A series reviewing restaurants from an entirely vegetarian angle.
It’s taken a while for London to fully embrace Korean food, but it’s now a full-blown affair. Suddenly we can’t get enough of barbecued bulgogi, jap chae noodles and pa jeon pancakes. And where would a hipster meal be without kimchi slapped onto anything and everything?
Opened in November 2013, this smaller Charlotte Street branch of the original Soho eatery specialises in one of Korea’s most iconic dishes. Bibimbap is, literally, a one-pot meal. Korean comfort food at its best, ‘dolsot bibimbap’ is served in a sizzling hot ‘dolsot’, a stone pot that looks like a chunky mortar without a pestle. There are many variations of the dish, including ones served in ordinary bowls instead of a ‘dolsot’, but it’s the latter that is special.
The insides of the bowl are coated with toasted sesame oil, into which white sticky rice is gently pressed, creating a crust all around. In classic vegetarian bibimbap, vegetables in contrasting colours are arranged like spokes of a wheel on top, with a raw egg often placed in the centre. The dish is nutritionally balanced, with plenty of aesthetic appeal. Doenjang (fermented soya bean paste) and gochujang (similar, but with ground rice and chilli added) are served alongside. You drizzle the sauces on top, then mix everything up thoroughly before digging in – hence the name ‘bibimbap’ which translates as ‘mixed rice’. The egg cooks amid the hot ingredients.
Bibimbap is said to have originated from the Korean tradition of incorporating different foods in the same bowl during ancestors’ memorial ceremonies. It became a popular dish in the royal courts; and today many Koreans make it from leftover rice. It’s a lot of fun to eat, and you need not even use chopsticks. No wonder readers of a 2011 CNN Travel poll voted it number 40 in a list of ‘world’s 50 best foods’, ahead of hamburgers.
Here, vegetarians are spoilt for choice with five varieties of bibimbap (on a menu that also includes plenty for omnivores). Five! Most Korean restaurants serve only one meat-free version, if at all. Choose from classic, kimchi, tofu, mixed mushrooms and ‘nutritious’ – made from brown rice, ginseng, gingko, dates and chestnuts.
Our first impressions of the restaurant were not good, however. The small, unassuming entrance is easy to walk by in a street crammed on both sides with eateries. Inside, it’s a narrow, three-room, no-frills space with wooden chairs; the otherwise bare walls are lined with posters of Korean celebrities. Tables are so close together that you can readily hear other diners talking.

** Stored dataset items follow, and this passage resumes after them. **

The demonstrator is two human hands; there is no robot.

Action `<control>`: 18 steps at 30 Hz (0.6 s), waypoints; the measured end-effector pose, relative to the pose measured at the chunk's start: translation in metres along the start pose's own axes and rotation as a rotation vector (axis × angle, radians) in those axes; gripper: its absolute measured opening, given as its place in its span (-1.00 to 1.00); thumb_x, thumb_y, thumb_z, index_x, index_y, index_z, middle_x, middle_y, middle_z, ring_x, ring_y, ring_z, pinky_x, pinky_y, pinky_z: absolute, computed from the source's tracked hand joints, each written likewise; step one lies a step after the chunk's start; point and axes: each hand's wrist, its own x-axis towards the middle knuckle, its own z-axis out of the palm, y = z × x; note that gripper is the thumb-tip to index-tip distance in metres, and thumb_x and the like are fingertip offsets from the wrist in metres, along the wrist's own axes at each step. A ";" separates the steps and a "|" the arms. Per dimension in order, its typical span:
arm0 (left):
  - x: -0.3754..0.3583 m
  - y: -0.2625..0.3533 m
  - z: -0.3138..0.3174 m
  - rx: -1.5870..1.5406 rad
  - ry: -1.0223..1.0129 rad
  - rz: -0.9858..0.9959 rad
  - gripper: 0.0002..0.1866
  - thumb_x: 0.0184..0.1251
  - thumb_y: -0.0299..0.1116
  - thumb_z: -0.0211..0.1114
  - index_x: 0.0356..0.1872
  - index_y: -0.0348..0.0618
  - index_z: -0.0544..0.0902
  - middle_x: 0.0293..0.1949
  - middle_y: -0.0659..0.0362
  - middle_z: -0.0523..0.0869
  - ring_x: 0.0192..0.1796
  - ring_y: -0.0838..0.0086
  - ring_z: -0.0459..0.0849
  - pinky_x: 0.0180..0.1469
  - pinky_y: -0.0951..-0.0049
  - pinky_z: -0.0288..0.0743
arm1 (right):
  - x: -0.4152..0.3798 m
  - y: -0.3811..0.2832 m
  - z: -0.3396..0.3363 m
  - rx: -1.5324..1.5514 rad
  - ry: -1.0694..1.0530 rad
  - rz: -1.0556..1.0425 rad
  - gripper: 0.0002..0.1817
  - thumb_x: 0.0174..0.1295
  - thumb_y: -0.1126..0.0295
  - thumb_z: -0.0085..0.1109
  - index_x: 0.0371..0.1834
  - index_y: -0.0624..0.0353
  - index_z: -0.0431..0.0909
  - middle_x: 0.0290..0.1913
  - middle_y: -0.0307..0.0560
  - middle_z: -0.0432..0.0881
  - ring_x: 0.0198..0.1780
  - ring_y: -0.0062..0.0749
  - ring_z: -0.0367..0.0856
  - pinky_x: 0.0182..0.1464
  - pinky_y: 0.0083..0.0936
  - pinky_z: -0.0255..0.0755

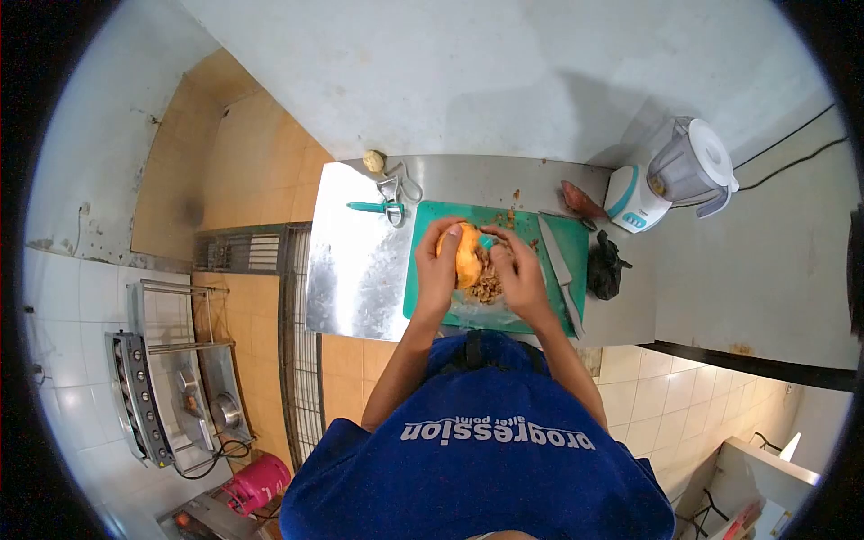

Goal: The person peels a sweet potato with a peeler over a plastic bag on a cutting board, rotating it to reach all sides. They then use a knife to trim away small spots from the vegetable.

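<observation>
My left hand is wrapped round a peeled orange root, which looks like a sweet potato. Close by on the right, my right hand has its fingers curled in a grip. A small teal piece shows at its fingertips, too small to name. Under both hands, brown peelings lie in a clear plastic bag or bowl on the green cutting board. Along the board's right side rests a large knife.
A red-skinned root, a black plastic bag and a blender stand at the right of the steel table. Left of the board lie a teal-handled tool and a small pale round item. A wall rises behind.
</observation>
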 end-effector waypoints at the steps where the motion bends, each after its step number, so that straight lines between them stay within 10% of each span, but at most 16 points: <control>1: -0.002 -0.004 0.000 0.019 -0.029 0.014 -0.73 0.57 -0.29 0.16 0.00 -0.29 0.66 -0.15 0.20 0.69 -0.11 0.58 0.60 -0.02 0.53 0.50 | 0.007 0.011 -0.001 -0.004 0.067 -0.066 -0.54 0.47 0.18 0.12 0.31 0.20 0.47 -0.01 0.16 0.69 -0.16 -0.31 0.72 -0.07 -0.38 0.53; 10: 0.002 -0.008 0.001 -0.003 -0.019 0.011 -0.69 0.60 -0.22 0.10 0.02 -0.26 0.65 -0.19 0.22 0.67 -0.16 0.62 0.59 -0.09 0.54 0.51 | 0.000 0.011 0.002 -0.055 0.059 -0.243 -0.53 0.48 0.20 0.08 0.35 0.20 0.48 0.06 0.25 0.68 0.14 0.00 0.66 0.19 -0.29 0.44; 15: -0.001 -0.003 0.001 0.030 0.023 0.011 -0.74 0.56 -0.30 0.17 -0.03 -0.30 0.67 -0.18 0.21 0.68 -0.12 0.60 0.58 -0.01 0.54 0.48 | 0.002 0.002 -0.001 0.095 -0.061 0.119 -0.46 0.50 0.21 0.06 0.48 0.18 0.35 0.21 0.23 0.61 0.24 -0.27 0.59 0.28 -0.38 0.38; 18: -0.001 -0.011 0.005 0.093 0.054 0.113 -0.76 0.55 -0.33 0.18 -0.01 -0.30 0.66 -0.15 0.18 0.68 -0.10 0.59 0.58 0.01 0.52 0.49 | 0.010 0.015 -0.002 0.081 -0.027 -0.018 -0.44 0.52 0.23 0.04 0.51 0.23 0.30 0.28 0.20 0.56 0.31 -0.35 0.51 0.34 -0.42 0.33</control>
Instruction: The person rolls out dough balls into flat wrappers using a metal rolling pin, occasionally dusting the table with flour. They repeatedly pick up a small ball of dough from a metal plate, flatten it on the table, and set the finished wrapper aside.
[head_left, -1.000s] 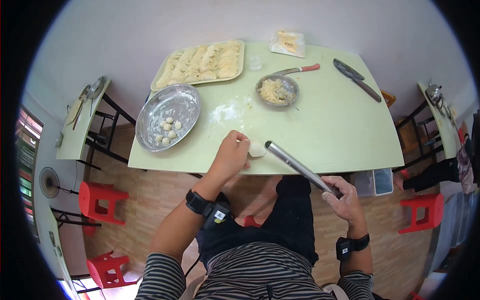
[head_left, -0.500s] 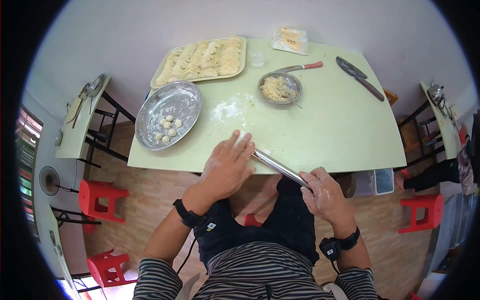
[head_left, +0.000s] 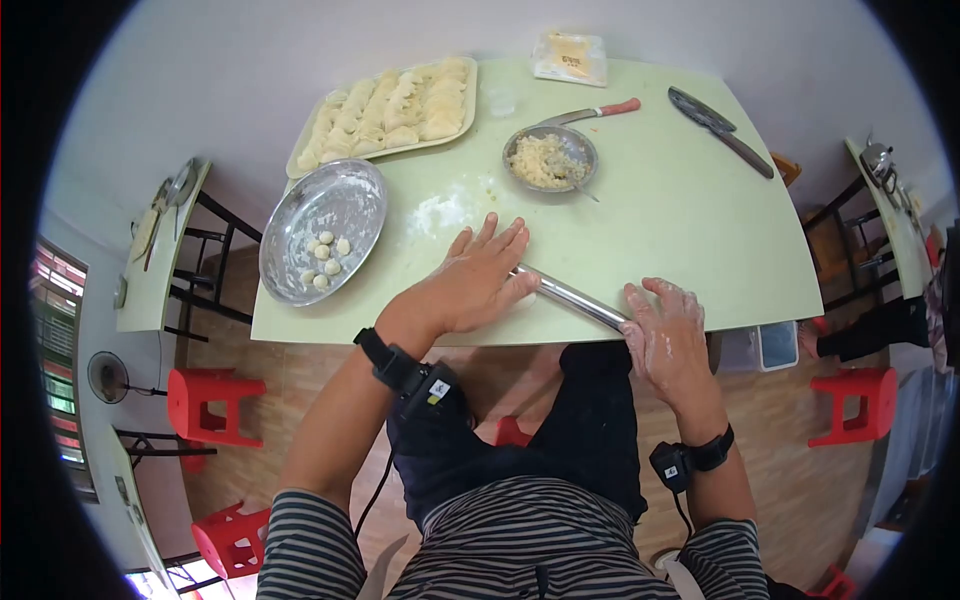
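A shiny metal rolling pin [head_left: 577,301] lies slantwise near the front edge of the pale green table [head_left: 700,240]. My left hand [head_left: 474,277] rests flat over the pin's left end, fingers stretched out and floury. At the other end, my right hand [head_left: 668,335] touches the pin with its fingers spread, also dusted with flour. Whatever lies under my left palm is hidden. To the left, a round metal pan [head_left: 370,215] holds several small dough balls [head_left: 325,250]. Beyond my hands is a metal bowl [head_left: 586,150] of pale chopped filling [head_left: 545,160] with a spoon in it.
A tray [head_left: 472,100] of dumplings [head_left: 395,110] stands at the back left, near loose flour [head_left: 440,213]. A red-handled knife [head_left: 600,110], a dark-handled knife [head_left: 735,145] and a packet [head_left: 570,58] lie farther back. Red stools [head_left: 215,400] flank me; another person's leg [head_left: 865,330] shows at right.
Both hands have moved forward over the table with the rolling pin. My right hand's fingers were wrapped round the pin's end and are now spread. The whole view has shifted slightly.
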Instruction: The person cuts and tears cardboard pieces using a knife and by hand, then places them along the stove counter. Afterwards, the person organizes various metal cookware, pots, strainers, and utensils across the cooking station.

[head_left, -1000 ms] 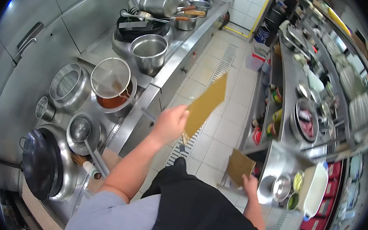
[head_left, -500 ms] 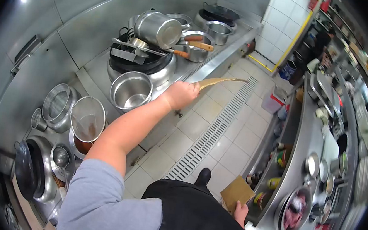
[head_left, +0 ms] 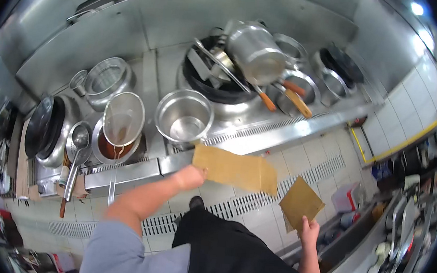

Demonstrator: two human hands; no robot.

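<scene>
My left hand (head_left: 191, 177) is closed on one end of a long brown cardboard sheet (head_left: 234, 169). The sheet extends to the right in front of the stove's edge, its broad face turned up and its far end bent down. Farther right, my right hand (head_left: 308, 229) grips the lower corner of a squarish brown cardboard piece (head_left: 301, 200). Another layer shows beneath that piece. Just behind the left sheet, an open steel pot (head_left: 183, 120) stands on the stove counter.
A mesh strainer (head_left: 124, 119) rests over a bowl of reddish-brown liquid (head_left: 108, 150). To its left lie a ladle (head_left: 80, 137) and dark woks (head_left: 40, 126). Stacked pots (head_left: 257, 51) and wooden-handled pans crowd a wok behind. A drain grate (head_left: 254, 201) crosses the tiled floor.
The view has turned left toward the stove. My left hand has come lower and nearer, and its sheet now shows its broad face instead of its edge. My right hand holds its piece higher.
</scene>
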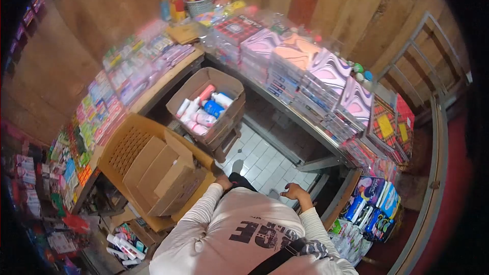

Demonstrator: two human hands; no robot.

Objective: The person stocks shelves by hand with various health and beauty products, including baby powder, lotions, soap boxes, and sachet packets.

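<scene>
Looking down, head view | left hand (222, 182) empty, curled, touching folded cardboard box (165, 173) on plastic chair (122, 147) | right hand (294, 192) empty, loosely spread over tiled floor (265, 165) | open carton of bottles (206, 107) untouched, nothing lifted yet.

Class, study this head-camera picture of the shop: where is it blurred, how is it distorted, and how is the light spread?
Head view: fisheye bends the shelves and railing, with black corners. The packs on the left shelves are motion-smeared; the open box of bottles is sharper. Light falls brightest on the shirt and floor tiles; the edges are dim.
</scene>
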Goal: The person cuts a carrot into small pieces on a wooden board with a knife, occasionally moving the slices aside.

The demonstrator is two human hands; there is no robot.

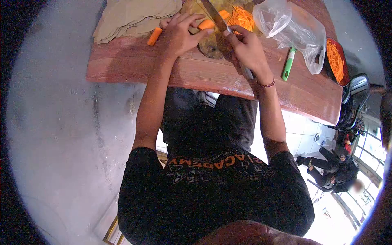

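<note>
My right hand [248,47] is closed round the handle of a knife [215,15], whose blade points up and left over a round wooden board [213,48]. My left hand [181,34] rests at the board's left side, its fingers spread, with the thumb near a carrot piece [206,24]. Whether it presses on that piece is hard to tell. Another carrot piece [154,36] lies on the wooden table [122,61], left of my left wrist. Carrot shreds [241,18] are piled on the board, right of the blade.
Brown sheets [130,18] lie at the table's upper left. A clear plastic bag [302,30] and a green-handled tool [288,65] are right of my right hand. A dish of carrot shreds [335,61] stands near the right edge. A person [339,169] sits at the lower right.
</note>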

Unsmiling staff pointed to a table in the tiny first room, but we chose one in the more comfortable area at the back, past a payment counter facing high chairs. Barley tea is given for free in many Korean restaurants; but when we asked for it here, the waiter grumpily pointed at the tea section on the menu where it’s not listed, implying we shouldn’t go off-menu.
Food arrived quickly and all at the same time because there are no starters, only side dishes. Kimchi pancake, cut into squares and served with shredded lettuce, was bland and had no discernible kimchi taste, but its soya dipping sauce was tasty. And despite clearly stating we were vegetarian at the time of ordering, beef bibimbap was brought to us. (Later we heard a few other diners complaining of their orders getting mixed up.) It was removed swiftly, but without apology.
The classic vegetarian bibimbap – which is also the restaurant’s logo – was packed with mushrooms, carrots, beansprouts, spinach, daikon and cucumber, with a fried egg on top. For an additional 70p, you can opt for brown rice. Mild, sweet sauces, referred to simply as ‘chilli’ and ‘miso’ here, come in squeezy plastic ketchup and mustard bottles.
We would have liked more of a sesame oil sizzle and crispy bits of rice at the bottom, but otherwise the dish was flavoursome and well-executed. Attractively presented in a ‘dolsot’, it was packed with fresh flavours from the vegetables, the crunch of beansprouts and the slippery earthiness of shiitake. Soju (Korean spirit made from grains or potatoes) was the perfect liquid accompaniment. Other veggie options on the menu include dumplings, noodles, a tofu dish and ‘rice cakes’.
BiBimBap does its signature dish very well, and is a good pit stop for a quick, cheap and hearty meal. It’s a place to meet friends after work before moving on elsewhere, and not really somewhere to linger – even though the staff had become much friendlier and were even smiling by the end.
BiBimBap Charlotte Street, 10 Charlotte Street, W1T 2LT. Tel: 020 7323 6890.